The cycle can also operate in the opposite direction, taking in energy (in the form of high-energy electrons) and building up larger molecules from smaller ones. This is called the reductive mode of the cycle. If an organism has access to high-energy electrons like those produced by geochemical processes, in fact, it can thrive with the cycle exclusively in the reductive mode, having no use for the oxidative mode at all. One way to think about the two modes of the cycle is this: In the oxidative mode, the input is an organic molecule, and the output is chemical energy, carbon dioxide and water. In the reductive mode, the input is chemical energy, carbon dioxide and water, and the output is a more complex molecule.

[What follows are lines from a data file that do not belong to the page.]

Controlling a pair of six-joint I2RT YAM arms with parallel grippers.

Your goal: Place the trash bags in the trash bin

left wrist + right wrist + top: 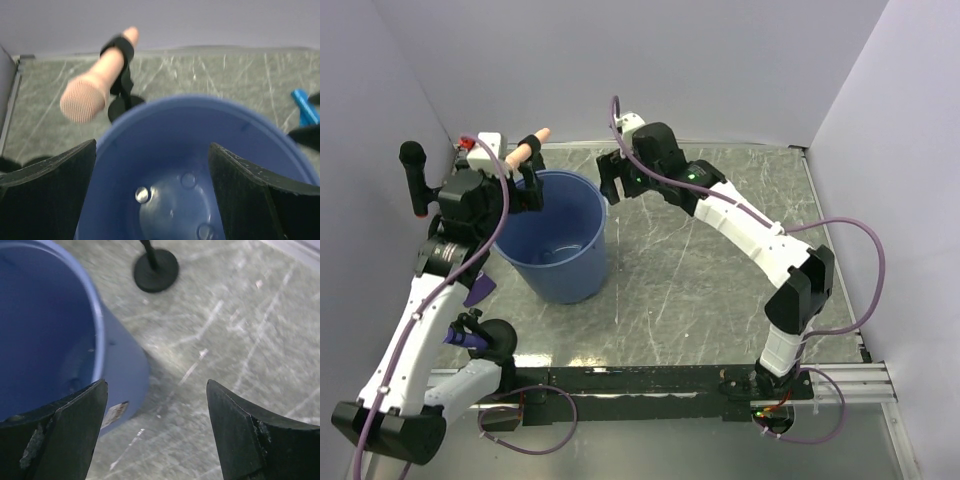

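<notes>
Left pincer (pixel 532 188) wide over left rim of trash bin (pixel 570 275) — right pincer (pixel 611 186) wide just outside right rim, above counter (pixel 700 290)

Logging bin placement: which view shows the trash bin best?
Top external: the whole trash bin shows, upright, from rim to base, with its open inside. Left wrist shows only the far rim and floor, close up and blurred. Right wrist shows only a slice of rim and outer wall.

Left part of the trash bin (pixel 122 365) beyond the right wrist view's edge.
</notes>
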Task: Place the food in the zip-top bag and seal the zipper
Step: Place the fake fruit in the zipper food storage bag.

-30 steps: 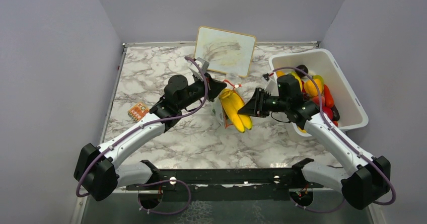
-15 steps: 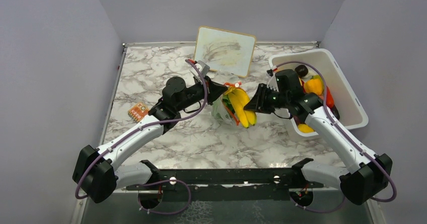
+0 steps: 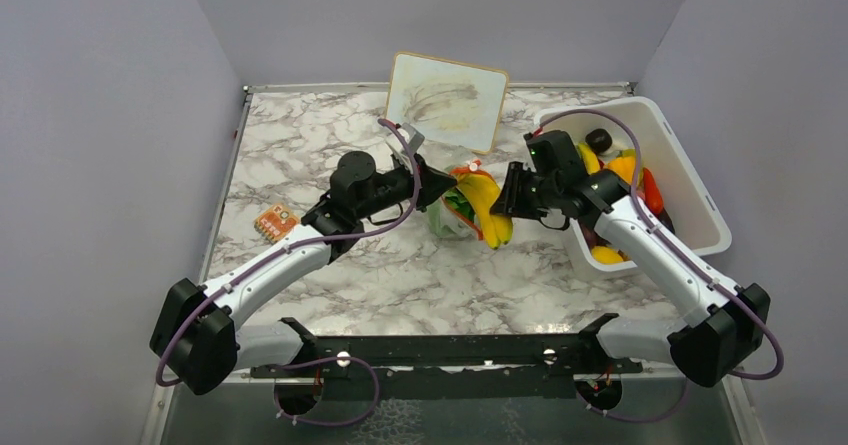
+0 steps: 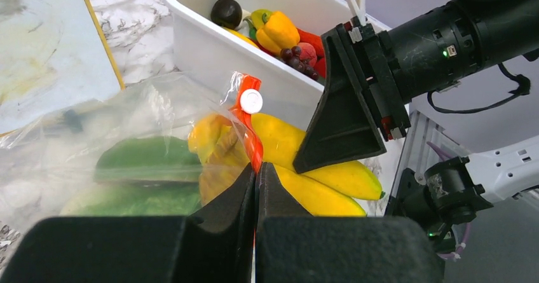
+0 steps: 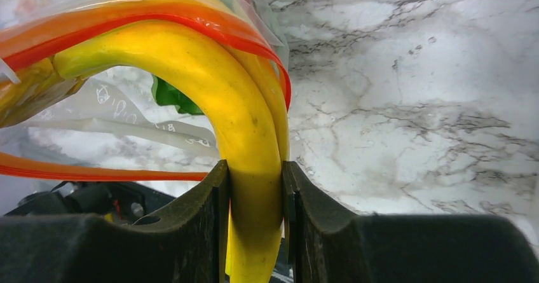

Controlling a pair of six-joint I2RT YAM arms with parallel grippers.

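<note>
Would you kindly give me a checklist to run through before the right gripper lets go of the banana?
1. Left gripper shut on the zipper: ok.
2. Right gripper shut on the banana: ok.
3. Mouth of the bag open around the banana: ok.
4. Banana fully inside the bag: not ok, its held end is outside.
5. Room left beside the lettuce: cannot tell.
6. Zipper sealed: not ok.

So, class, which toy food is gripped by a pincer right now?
The yellow banana: the right pincer clamps it at the mouth of the zip-top bag; the others lie in the white tub or bag.
</note>
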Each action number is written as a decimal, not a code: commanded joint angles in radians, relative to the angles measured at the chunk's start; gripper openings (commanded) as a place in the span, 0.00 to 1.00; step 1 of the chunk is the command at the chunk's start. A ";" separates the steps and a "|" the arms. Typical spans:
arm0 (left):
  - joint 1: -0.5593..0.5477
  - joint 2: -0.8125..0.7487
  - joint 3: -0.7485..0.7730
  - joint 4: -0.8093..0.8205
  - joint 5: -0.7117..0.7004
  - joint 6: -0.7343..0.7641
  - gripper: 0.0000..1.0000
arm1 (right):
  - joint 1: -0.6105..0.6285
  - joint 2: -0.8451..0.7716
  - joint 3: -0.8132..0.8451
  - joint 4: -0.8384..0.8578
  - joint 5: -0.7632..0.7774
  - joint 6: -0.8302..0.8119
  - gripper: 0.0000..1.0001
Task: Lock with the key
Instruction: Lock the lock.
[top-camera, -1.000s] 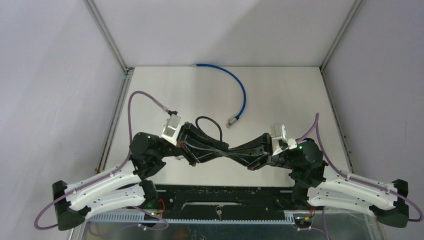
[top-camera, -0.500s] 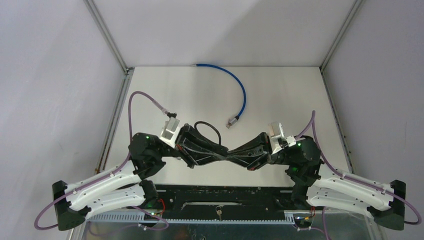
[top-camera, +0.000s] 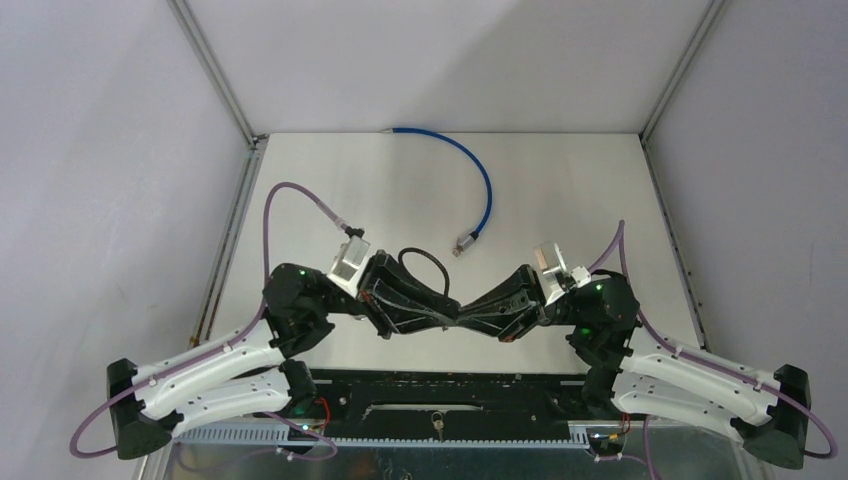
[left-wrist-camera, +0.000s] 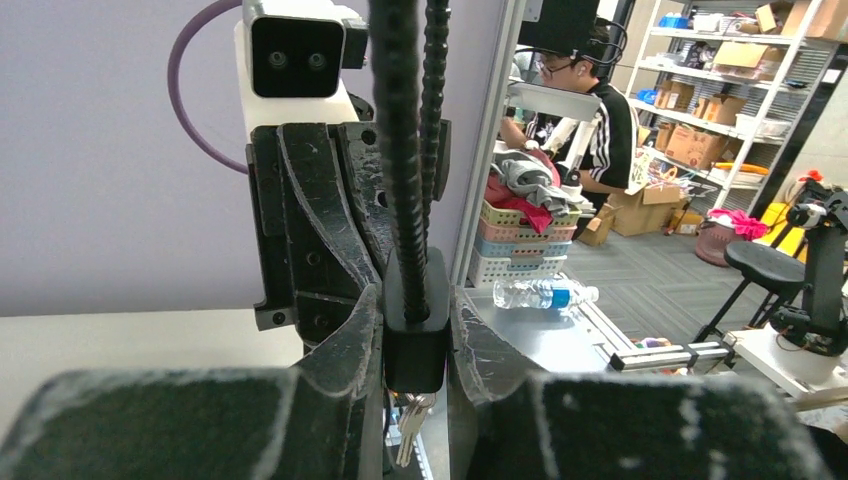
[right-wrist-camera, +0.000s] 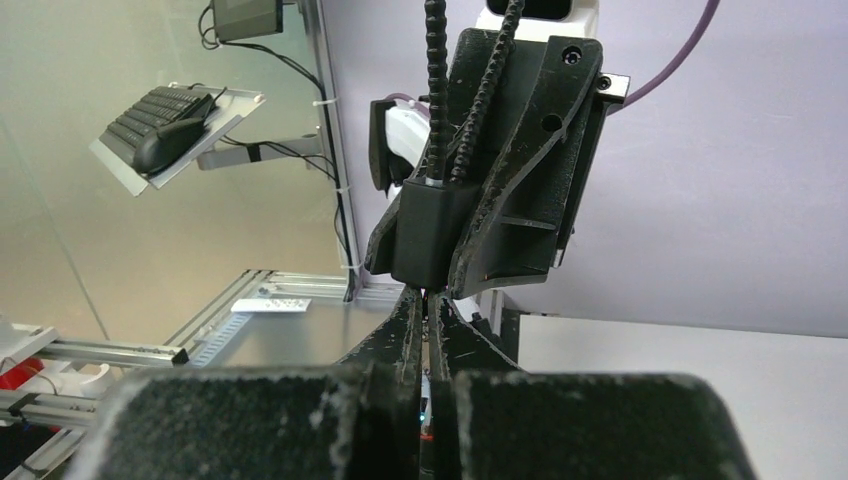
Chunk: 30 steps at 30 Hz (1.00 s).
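Note:
A black cable lock (left-wrist-camera: 415, 345) sits upright between my left gripper's (left-wrist-camera: 415, 308) fingers, which are shut on its body; its ribbed cable (left-wrist-camera: 400, 150) runs up out of the frame. A silver key (left-wrist-camera: 410, 432) dangles on a ring under the lock. In the right wrist view my right gripper (right-wrist-camera: 428, 300) is shut, its tips pressed together right at the underside of the lock (right-wrist-camera: 428, 235), on a key that is almost wholly hidden between them. From above, both grippers meet at table centre, left gripper (top-camera: 442, 306), right gripper (top-camera: 472, 310), with the cable loop (top-camera: 425, 262) behind them.
A blue network cable (top-camera: 487, 190) curves across the far half of the table, its plug (top-camera: 462, 241) lying close behind the grippers. Aluminium frame posts (top-camera: 215, 75) rise at the back corners. A second key (top-camera: 437, 425) sits in the rail at the near edge.
Both wrists have crept slightly inward and away from the bases, and the cable loop has shifted right. Both grips look unchanged.

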 joint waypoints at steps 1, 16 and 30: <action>-0.003 -0.026 0.092 0.224 0.015 -0.035 0.00 | -0.010 0.029 -0.036 -0.073 -0.132 0.050 0.00; -0.003 -0.032 0.090 0.235 0.024 -0.044 0.00 | -0.035 0.042 -0.067 -0.024 -0.117 0.071 0.00; -0.004 -0.056 0.081 0.192 -0.068 -0.017 0.00 | -0.044 0.026 -0.086 -0.088 -0.087 0.034 0.00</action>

This must have been the way the cycle operated on the early Earth, because molecular oxygen was not available primordially to support the oxidative mode, and because we see it operating this way today in some anaerobic organisms that seem to have preserved this aspect of the biochemistry of their ancestors. In the reductive mode, the cycle provides a way for high-energy electrons to flow down the chemical hill. It is similar to the acetate reaction shown earlier, which is thermodynamically feasible but very slow, but with the addition of a network of small molecules—the reductive citric acid cycle—acting to mediate and speed up the reaction. On biochemical and thermodynamic grounds, then, the reductive citric acid cycle (or some simpler precursor) would be a good candidate for the threshold of early life—the point where the pond of high-potential water is breached and the downhill pathway is etched out. The slow uncatalyzed conversion of carbon dioxide and hydrogen into acetate and water, shown earlier, occurs efficiently as the energy and reactants enter a primordial network of reactions like the modern-day reductive citric acid cycle.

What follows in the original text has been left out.